Problem to work on: Look below for the line containing "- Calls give"; from there through the line containing "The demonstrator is", both lines included, please set down each line exactly and nothing else.

Excerpted records:

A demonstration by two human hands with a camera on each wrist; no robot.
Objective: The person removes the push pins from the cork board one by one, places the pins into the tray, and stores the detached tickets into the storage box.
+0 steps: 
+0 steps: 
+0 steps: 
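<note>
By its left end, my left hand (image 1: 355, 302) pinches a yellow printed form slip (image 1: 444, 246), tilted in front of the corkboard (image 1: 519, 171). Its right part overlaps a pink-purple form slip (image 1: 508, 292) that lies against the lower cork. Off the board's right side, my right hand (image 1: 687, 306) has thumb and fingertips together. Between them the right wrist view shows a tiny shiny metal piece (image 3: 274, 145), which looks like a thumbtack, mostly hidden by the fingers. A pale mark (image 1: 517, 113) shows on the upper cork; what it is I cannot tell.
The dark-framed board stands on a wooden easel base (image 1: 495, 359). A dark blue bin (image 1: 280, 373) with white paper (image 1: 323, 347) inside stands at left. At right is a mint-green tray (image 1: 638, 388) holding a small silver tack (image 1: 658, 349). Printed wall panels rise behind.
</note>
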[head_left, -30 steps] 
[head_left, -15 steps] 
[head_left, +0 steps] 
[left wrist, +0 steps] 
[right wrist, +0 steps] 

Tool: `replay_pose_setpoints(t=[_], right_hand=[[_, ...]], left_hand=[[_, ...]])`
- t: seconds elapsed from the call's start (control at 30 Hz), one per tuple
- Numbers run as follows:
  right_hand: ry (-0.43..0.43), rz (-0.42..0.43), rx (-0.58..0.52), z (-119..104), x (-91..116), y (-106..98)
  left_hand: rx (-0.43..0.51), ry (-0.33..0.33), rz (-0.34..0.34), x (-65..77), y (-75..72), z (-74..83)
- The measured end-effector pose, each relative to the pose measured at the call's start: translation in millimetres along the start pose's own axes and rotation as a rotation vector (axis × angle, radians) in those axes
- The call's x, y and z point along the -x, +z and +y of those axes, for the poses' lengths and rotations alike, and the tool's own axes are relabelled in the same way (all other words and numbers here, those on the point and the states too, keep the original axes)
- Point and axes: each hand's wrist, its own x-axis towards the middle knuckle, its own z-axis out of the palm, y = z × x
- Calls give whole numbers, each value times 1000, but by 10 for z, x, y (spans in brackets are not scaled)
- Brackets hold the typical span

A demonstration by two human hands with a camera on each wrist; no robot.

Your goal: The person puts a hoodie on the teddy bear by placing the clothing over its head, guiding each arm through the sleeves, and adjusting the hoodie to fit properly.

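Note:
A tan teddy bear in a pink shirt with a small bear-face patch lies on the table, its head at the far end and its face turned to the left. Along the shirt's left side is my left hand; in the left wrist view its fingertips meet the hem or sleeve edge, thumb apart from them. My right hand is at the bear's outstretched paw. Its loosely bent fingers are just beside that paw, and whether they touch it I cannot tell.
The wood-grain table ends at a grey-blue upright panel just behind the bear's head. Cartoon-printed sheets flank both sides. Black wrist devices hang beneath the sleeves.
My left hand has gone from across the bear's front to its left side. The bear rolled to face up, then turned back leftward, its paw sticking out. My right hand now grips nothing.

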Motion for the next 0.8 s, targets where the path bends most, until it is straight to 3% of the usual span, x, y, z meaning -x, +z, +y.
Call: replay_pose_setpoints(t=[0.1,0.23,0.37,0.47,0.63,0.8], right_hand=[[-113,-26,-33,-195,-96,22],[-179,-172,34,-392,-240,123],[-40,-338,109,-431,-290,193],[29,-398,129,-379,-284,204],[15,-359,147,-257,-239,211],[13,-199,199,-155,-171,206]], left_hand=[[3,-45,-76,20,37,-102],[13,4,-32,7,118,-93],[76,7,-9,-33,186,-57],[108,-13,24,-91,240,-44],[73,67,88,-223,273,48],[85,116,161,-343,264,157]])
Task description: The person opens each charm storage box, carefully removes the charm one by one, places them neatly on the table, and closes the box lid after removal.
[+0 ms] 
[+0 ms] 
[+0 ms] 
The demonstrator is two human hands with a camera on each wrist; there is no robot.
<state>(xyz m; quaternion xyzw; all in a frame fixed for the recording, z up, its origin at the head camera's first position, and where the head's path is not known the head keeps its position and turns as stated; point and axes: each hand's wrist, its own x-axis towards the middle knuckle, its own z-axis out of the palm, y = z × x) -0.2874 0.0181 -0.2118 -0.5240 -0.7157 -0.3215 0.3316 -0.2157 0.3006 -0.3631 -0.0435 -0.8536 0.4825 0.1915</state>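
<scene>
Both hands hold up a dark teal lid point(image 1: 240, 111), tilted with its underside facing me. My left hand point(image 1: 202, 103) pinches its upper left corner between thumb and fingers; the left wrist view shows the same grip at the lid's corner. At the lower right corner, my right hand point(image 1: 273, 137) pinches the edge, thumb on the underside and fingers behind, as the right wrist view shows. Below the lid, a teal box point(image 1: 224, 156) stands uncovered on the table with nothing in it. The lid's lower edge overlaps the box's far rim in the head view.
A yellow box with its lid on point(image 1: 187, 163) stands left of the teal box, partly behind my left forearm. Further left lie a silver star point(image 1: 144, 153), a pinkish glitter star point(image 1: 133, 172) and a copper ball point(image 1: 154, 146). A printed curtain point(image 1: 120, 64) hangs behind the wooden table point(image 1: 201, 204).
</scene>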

Reply:
- Calls give whole numbers, each value times 1000, but by 10 for z, x, y (spans in brackets are not scaled)
- Brackets hold the typical span

A demonstration by two human hands with a camera on each wrist; no robot.

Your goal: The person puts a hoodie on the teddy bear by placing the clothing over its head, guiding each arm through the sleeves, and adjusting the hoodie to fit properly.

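Note:
A tan teddy bear in a pink shirt with a small bear-face patch lies on the table, its head at the far end and its face turned to the left. Along the shirt's left side is my left hand; in the left wrist view its fingertips meet the hem or sleeve edge, thumb apart from them. My right hand is at the bear's outstretched paw. Its loosely bent fingers are just beside that paw, and whether they touch it I cannot tell.
The wood-grain table ends at a grey-blue upright panel just behind the bear's head. Cartoon-printed sheets flank both sides. Black wrist devices hang beneath the sleeves.
My left hand has gone from across the bear's front to its left side. The bear rolled to face up, then turned back leftward, its paw sticking out. My right hand now grips nothing.
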
Motion for the next 0.8 s, targets where the path bends most, until it is straight to 3% of the usual span, x, y, z meaning -x, +z, +y.
Call: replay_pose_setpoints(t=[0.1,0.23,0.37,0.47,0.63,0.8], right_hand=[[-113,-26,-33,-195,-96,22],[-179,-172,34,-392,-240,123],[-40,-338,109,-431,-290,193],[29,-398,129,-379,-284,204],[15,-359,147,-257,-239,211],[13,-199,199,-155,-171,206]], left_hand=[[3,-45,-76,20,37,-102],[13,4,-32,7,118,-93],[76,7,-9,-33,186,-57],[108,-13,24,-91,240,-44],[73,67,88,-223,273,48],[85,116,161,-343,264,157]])
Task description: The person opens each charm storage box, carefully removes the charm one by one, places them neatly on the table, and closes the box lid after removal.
[+0 ms] 
[+0 ms] 
[+0 ms] 
The demonstrator is two human hands with a camera on each wrist; there is no robot.

No additional answer text is required.